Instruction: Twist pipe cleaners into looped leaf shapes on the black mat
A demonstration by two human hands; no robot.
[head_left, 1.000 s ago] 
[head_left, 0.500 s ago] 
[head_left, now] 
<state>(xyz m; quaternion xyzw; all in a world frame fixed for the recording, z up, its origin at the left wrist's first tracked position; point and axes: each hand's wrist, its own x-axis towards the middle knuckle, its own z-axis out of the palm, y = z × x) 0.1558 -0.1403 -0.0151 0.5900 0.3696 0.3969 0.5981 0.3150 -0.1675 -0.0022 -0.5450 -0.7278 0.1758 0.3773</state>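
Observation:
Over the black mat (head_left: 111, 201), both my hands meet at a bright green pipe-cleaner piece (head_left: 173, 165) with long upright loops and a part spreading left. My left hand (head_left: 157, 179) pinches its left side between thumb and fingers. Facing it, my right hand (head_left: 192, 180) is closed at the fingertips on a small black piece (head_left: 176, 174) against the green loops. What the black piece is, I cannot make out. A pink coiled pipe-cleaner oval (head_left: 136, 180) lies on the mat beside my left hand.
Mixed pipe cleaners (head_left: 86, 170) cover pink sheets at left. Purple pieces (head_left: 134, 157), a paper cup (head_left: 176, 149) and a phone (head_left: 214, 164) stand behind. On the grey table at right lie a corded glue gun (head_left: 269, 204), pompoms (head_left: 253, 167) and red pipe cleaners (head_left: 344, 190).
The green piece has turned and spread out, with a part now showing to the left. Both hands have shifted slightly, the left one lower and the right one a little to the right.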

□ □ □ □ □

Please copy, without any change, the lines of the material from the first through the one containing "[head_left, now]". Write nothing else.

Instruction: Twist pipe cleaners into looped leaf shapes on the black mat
A demonstration by two human hands; no robot.
[head_left, 1.000 s ago] 
[head_left, 0.500 s ago] 
[head_left, now] 

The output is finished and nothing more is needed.